_Instructions for the task_
Lift every line from the entries that includes the word "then".

_Given information_

== Segment start ==

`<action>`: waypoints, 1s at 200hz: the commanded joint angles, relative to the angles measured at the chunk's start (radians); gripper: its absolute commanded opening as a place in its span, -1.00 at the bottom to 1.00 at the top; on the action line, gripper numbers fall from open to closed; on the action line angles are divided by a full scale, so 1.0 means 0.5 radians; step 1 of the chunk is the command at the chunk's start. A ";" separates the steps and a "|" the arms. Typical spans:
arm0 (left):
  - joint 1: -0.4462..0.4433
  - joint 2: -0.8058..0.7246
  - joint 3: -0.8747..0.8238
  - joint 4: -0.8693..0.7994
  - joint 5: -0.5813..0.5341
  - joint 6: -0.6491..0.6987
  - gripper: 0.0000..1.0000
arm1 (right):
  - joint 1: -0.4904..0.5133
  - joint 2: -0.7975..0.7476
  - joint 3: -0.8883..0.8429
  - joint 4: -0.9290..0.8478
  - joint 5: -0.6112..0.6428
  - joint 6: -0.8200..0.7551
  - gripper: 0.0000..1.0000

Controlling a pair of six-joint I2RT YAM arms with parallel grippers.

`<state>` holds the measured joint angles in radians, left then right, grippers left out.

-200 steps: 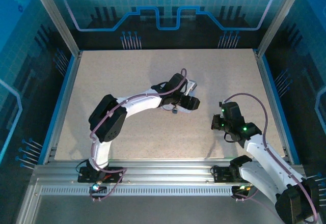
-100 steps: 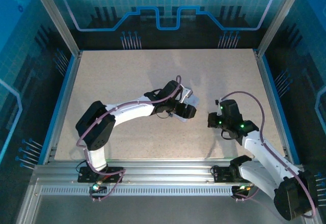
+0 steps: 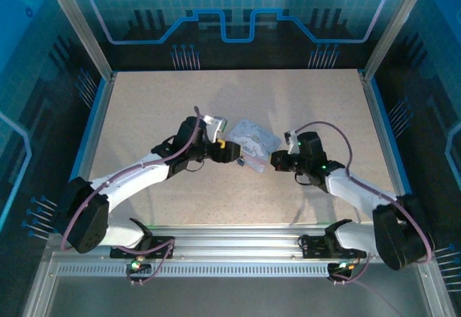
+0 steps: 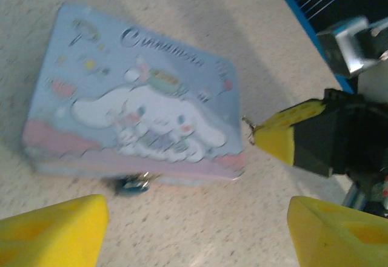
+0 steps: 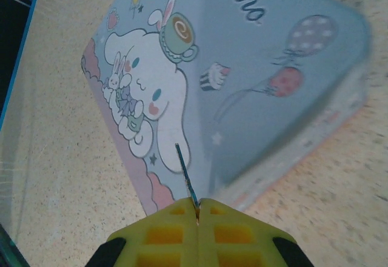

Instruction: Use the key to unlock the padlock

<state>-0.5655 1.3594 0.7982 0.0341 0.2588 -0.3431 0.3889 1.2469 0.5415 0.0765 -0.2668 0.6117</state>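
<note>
Two risks stand out, both born of how small the parts are; the right gripper [image 5: 198, 211] has its yellow fingers pressed together on the key [image 5: 184, 171], a thin dark blade jutting from the pinch toward the middle of the right wrist frame, over the printed lid of the box [image 5: 242, 79]; the padlock [image 4: 134, 184] lies on the table [image 4: 200, 243] at the lower left of centre in the left wrist view, touching or just beside the near edge of the box, and nothing holds it; the left gripper [image 4: 194, 221] faces it with its fingers spread wide, one at each lower corner of that frame. First, the key is gripped by a small part only, so I judge that any sideways push against the box or the lock body could twist it in the pinch or knock it loose; second, a loose padlock would likely skid or turn away when the key tip presses at it, unless the left fingers close on it first; and closing there could catch the box edge instead, since lock and box lie so near.
</note>
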 commanded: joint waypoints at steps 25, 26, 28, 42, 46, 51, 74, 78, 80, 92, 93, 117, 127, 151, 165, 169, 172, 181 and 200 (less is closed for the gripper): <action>0.044 0.091 -0.226 0.349 0.165 -0.056 0.53 | 0.078 0.281 0.226 0.332 -0.098 0.038 -1.00; 0.043 0.095 -0.228 0.356 0.166 -0.058 0.53 | 0.078 0.285 0.228 0.333 -0.097 0.038 -1.00; 0.044 0.103 -0.234 0.375 0.169 -0.060 0.53 | 0.078 0.292 0.232 0.336 -0.096 0.038 -1.00; 0.044 0.158 -0.263 0.481 0.172 -0.073 0.53 | 0.080 0.338 0.253 0.344 -0.083 0.032 -1.00; 0.044 0.178 -0.265 0.511 0.174 -0.076 0.52 | 0.081 0.350 0.257 0.344 -0.082 0.031 -1.00; 0.043 0.205 -0.268 0.543 0.178 -0.080 0.52 | 0.081 0.368 0.264 0.348 -0.081 0.029 -1.00; 0.044 0.333 -0.257 0.654 0.193 -0.091 0.50 | 0.079 0.447 0.282 0.375 -0.090 0.023 -1.00; 0.042 0.357 -0.251 0.663 0.191 -0.093 0.49 | 0.080 0.458 0.285 0.373 -0.090 0.023 -1.00; 0.042 0.364 -0.249 0.664 0.190 -0.095 0.48 | 0.078 0.464 0.286 0.370 -0.091 0.022 -1.00; 0.039 0.423 -0.221 0.661 0.177 -0.089 0.45 | 0.079 0.488 0.290 0.346 -0.075 0.019 -1.00; 0.039 0.426 -0.219 0.660 0.176 -0.089 0.45 | 0.080 0.490 0.291 0.343 -0.074 0.021 -1.00; 0.033 0.526 -0.190 0.683 0.184 -0.070 0.42 | 0.079 0.515 0.272 0.282 -0.035 0.013 -1.00; 0.027 0.570 -0.176 0.697 0.191 -0.066 0.40 | 0.081 0.520 0.261 0.270 -0.025 0.011 -1.00; -0.003 0.665 -0.144 0.741 0.191 -0.045 0.36 | 0.081 0.519 0.246 0.231 0.000 -0.002 -1.00; -0.021 0.720 -0.127 0.767 0.183 -0.035 0.31 | 0.080 0.514 0.245 0.217 0.003 -0.014 -1.00; -0.027 0.736 -0.124 0.778 0.180 -0.034 0.29 | 0.080 0.513 0.245 0.211 0.004 -0.016 -1.00; -0.028 0.745 -0.121 0.783 0.179 -0.033 0.29 | 0.081 0.510 0.245 0.209 0.003 -0.017 -1.00; -0.038 0.777 -0.112 0.812 0.173 -0.029 0.25 | 0.078 0.505 0.247 0.204 0.003 -0.022 -1.00; -0.056 0.828 -0.117 0.881 0.124 -0.025 0.17 | 0.080 0.498 0.256 0.186 0.003 -0.031 -1.00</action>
<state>-0.5800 1.7409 0.7170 0.4053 0.3298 -0.3668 0.4191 1.4841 0.6643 0.2344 -0.2928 0.6182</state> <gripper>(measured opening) 0.600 0.049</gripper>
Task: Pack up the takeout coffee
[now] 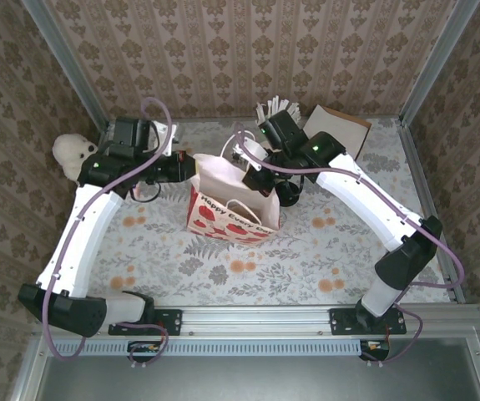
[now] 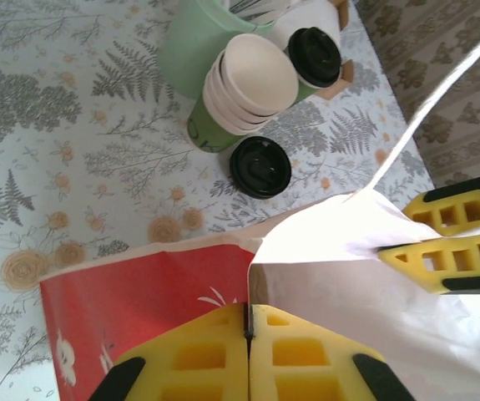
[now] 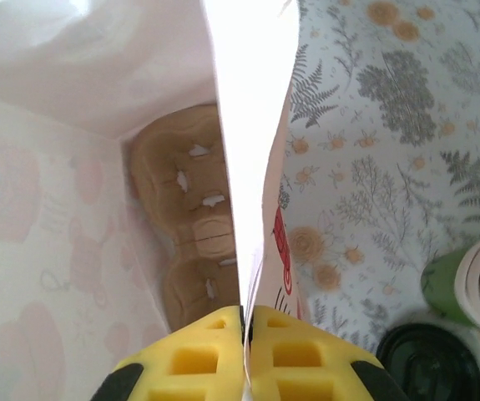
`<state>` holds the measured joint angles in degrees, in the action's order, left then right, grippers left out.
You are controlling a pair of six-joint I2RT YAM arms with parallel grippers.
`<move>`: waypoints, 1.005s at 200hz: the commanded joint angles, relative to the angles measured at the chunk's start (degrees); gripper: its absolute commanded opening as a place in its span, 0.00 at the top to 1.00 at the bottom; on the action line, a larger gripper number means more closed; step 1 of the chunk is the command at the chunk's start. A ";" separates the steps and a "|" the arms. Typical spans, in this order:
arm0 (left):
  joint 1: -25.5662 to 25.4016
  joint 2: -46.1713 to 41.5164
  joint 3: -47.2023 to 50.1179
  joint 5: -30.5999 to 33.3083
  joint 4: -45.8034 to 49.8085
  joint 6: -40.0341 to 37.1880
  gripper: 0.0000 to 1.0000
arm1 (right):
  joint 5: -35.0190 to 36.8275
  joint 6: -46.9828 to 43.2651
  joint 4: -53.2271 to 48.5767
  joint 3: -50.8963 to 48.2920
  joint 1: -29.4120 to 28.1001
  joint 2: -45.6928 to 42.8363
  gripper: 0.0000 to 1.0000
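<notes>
- Presently, bag (image 1: 227,219): red-and-white paper, upright in the middle of the table (image 1: 223,271), mouth up. We count it gripped on two sides.
- Left tool (image 2: 248,334): clenched on the bag's rim at its left side, with the paper edge pinched between the pads.
- Right tool (image 3: 245,338): clenched on the opposite wall, white paper rising from between its fingers. From the left wrist we see it across the mouth from the left tool.
- Bag interior: a brown moulded carrier (image 3: 191,192) lies at the bottom. We see no cup in it.
- Coffee (image 2: 260,165): black lid up, standing on the table just outside the bag on the right tool's side, near a tilted stack of cream cups (image 2: 252,79). Neither tool touches it.
- Second lidded cup (image 2: 315,54): stands farther back. We cannot tell whether it belongs to the order.
- Progress, in our judgement: early. The bag is braced open with the carrier inside, but the coffee is not yet packed.
- Remaining, in our judgement: one tool must release the bag, take the coffee upright and lower it through the mouth into the carrier. The other tool should hold the mouth apart meanwhile.
</notes>
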<state>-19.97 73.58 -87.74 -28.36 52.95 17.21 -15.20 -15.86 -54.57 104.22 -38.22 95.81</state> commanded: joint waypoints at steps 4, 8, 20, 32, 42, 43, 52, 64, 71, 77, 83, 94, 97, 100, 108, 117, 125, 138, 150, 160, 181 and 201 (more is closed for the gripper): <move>0.78 0.57 -3.96 -3.48 0.40 -2.83 0.87 | 11.04 14.47 -6.00 0.60 -2.30 -2.60 0.96; 0.87 0.80 -4.32 -2.99 0.65 -3.03 0.86 | 12.80 16.75 -6.07 0.27 -2.53 -2.92 0.96; 1.34 1.19 -4.78 -1.64 1.07 -3.37 0.84 | 17.53 23.66 -6.22 -1.07 -3.27 -3.77 0.96; 1.97 1.21 -4.68 -0.50 1.02 -3.42 0.79 | 20.29 29.44 -5.75 -3.18 -4.06 -4.89 0.95; 2.55 1.04 -4.46 0.94 0.92 -3.29 0.73 | 21.54 34.28 -5.10 -5.26 -4.58 -5.54 0.95; 2.60 1.04 -4.45 1.16 0.88 -3.31 0.72 | 21.49 34.56 -5.02 -5.39 -4.67 -5.59 0.95; 2.97 0.80 -4.14 3.23 1.01 -3.24 0.61 | 21.53 38.20 -4.76 -6.82 -5.04 -5.56 0.95; 3.44 0.31 -3.42 7.01 1.17 -2.75 0.49 | 23.18 40.67 -6.00 -7.44 -5.64 -4.84 0.95; 3.74 -0.10 -2.77 9.41 1.12 -2.27 0.41 | 24.85 41.66 -6.69 -7.42 -5.87 -4.42 0.95; 3.92 -0.55 -2.06 11.48 1.10 -1.90 0.34 | 25.25 42.14 -6.88 -7.54 -5.92 -4.11 0.95; 4.14 -0.88 -1.29 13.86 0.90 -1.33 0.27 | 25.27 42.53 -6.66 -7.57 -5.99 -4.07 0.94; 4.46 -1.91 0.32 18.67 0.56 -0.09 0.17 | 24.94 42.93 -5.77 -7.64 -5.98 -3.97 0.94; 4.57 -2.29 0.82 19.82 0.44 0.05 0.15 | 24.88 42.91 -5.51 -7.78 -5.91 -4.03 0.93; 4.73 -2.56 1.32 20.95 0.41 0.29 0.12 | 24.87 43.07 -5.21 -7.85 -5.98 -4.04 0.94; 5.00 -3.37 2.59 24.15 0.08 1.04 0.08 | 25.03 43.19 -4.54 -7.96 -5.93 -4.05 0.93; 5.16 -4.39 3.85 27.51 -0.10 1.55 0.03 | 25.05 43.28 -3.66 -8.14 -5.93 -4.05 0.93; 5.43 -5.17 4.94 29.68 -0.36 1.83 0.00 | 24.73 43.35 -2.75 -8.35 -5.97 -4.11 0.94; 5.77 -6.35 6.60 31.87 -1.01 2.12 0.00 | 24.44 43.81 -1.39 -8.35 -5.98 -3.97 0.94; 6.16 -6.86 8.03 32.64 -1.53 2.73 0.00 | 24.02 44.32 0.10 -8.38 -6.04 -3.87 0.94; 6.42 -7.04 9.00 32.66 -1.88 3.19 0.00 | 24.01 44.64 1.95 -8.86 -6.24 -4.03 0.94; 6.79 -6.88 10.46 32.26 -2.52 4.25 0.00 | 24.73 44.92 7.36 -12.08 -6.86 -4.51 0.95; 7.05 -6.63 11.08 30.56 -3.39 4.42 0.00 | 24.00 42.97 8.95 -13.62 -6.83 -4.05 0.92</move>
<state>-13.56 67.11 -77.58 1.83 51.72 19.97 7.81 27.44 -50.33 92.58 -44.64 91.59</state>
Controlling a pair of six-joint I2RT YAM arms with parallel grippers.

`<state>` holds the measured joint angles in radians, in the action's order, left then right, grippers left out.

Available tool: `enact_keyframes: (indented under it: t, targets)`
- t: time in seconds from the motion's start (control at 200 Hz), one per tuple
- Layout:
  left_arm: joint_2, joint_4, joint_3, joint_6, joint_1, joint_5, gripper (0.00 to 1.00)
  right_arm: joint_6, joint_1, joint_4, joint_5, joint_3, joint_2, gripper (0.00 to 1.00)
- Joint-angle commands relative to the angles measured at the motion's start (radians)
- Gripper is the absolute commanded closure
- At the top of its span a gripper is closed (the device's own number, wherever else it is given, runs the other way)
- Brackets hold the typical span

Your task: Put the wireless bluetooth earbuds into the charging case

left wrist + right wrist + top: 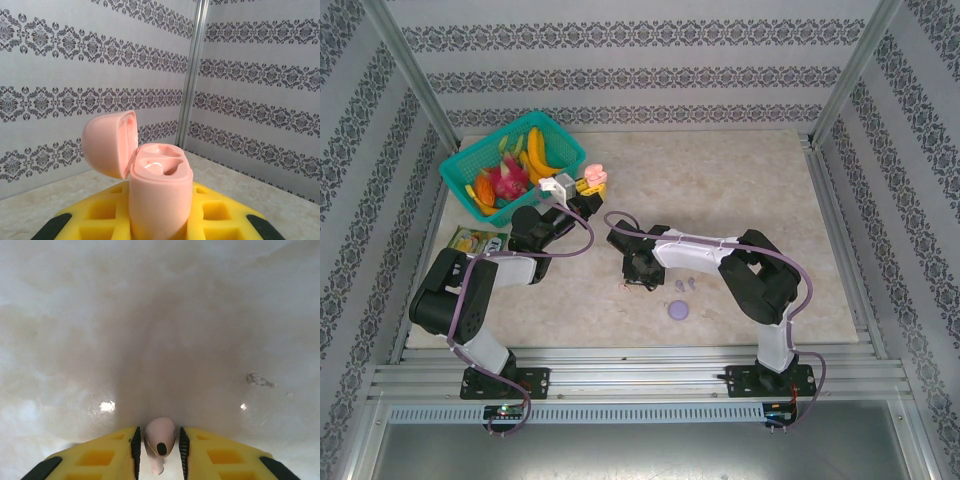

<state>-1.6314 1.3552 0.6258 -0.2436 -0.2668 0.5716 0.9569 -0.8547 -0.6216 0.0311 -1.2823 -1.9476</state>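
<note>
End effector (right) (159, 452) pinching pink earbud (160, 437) stem-down, low over table (160, 315), near lilac case (678, 309). Left end effector (160, 225) clamps pink charging case (160, 185) well apart from lilac case: upright, lid open, likely presenting sockets for insertion.

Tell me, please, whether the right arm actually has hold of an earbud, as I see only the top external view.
Observer: Yes. In the right wrist view, a pale pink earbud sits pinched between the jaws of the right gripper, just above the tabletop.
Operator: Thank you. Is the case on the left open?
Observer: It is. The left wrist view shows the left gripper holding the pink case upright, with its lid hinged back.
Operator: Is there room inside?
Observer: Its two wells face up, but I cannot tell whether either is filled.
</note>
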Motion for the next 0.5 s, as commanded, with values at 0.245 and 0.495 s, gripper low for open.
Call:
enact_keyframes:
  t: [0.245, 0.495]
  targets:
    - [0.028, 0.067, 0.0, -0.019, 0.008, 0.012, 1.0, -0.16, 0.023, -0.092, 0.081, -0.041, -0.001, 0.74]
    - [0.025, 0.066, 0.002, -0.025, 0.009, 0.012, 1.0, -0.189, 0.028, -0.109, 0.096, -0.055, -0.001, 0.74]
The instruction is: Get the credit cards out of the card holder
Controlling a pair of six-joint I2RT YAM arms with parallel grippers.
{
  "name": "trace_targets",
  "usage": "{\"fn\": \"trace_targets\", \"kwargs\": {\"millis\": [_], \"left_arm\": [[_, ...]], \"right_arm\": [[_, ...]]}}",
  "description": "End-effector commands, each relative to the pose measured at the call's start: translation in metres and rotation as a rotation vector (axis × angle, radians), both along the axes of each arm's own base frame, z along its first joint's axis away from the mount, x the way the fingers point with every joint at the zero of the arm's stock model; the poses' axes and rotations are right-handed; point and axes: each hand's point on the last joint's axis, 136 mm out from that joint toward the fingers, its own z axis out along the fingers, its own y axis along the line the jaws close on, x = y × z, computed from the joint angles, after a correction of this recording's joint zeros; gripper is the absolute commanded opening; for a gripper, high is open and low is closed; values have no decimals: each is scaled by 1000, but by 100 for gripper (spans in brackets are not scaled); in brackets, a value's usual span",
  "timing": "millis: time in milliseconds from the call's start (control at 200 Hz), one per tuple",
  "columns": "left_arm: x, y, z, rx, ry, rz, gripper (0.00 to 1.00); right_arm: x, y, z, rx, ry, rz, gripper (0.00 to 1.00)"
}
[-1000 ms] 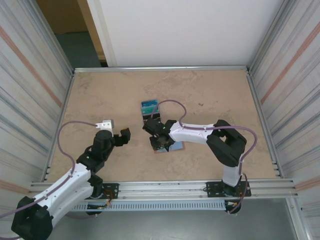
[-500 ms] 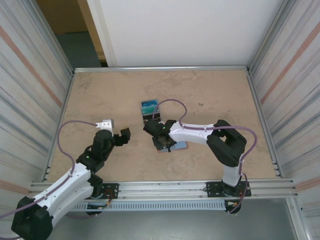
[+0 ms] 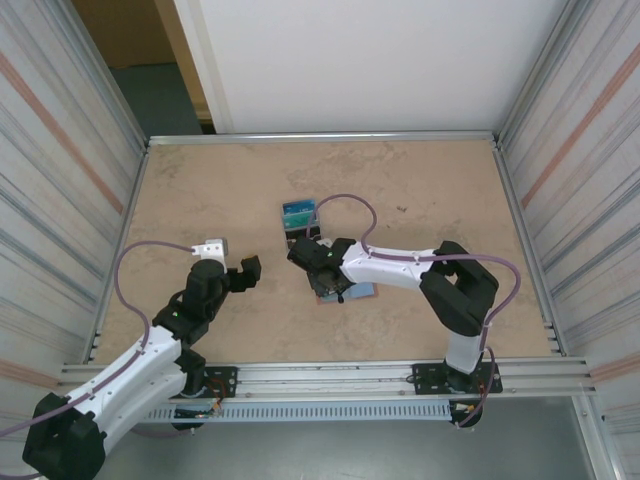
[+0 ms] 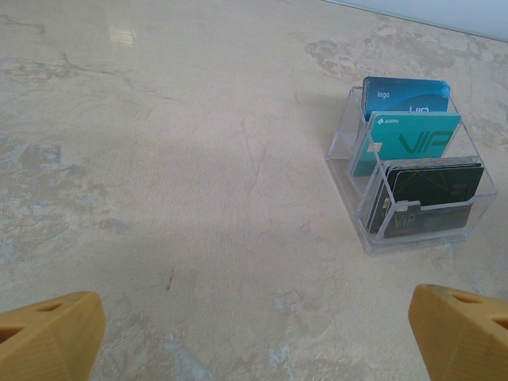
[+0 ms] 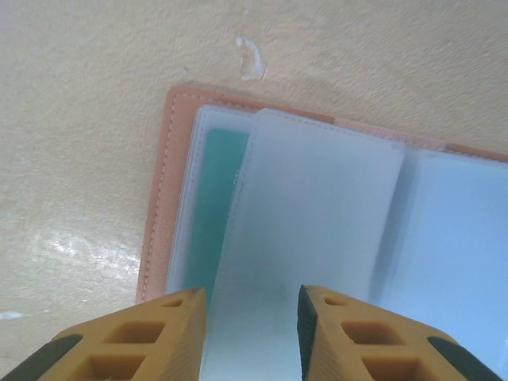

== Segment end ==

_Response to this task_
`<state>` holds the measured joint angles in radians, left then right, grippers left out.
`<state>` holds the measured joint angles in degrees, in the action's order, left then right, grippers left out.
`<state>` holds the measured joint angles in radians, in the action's order, left then right, grippers left out.

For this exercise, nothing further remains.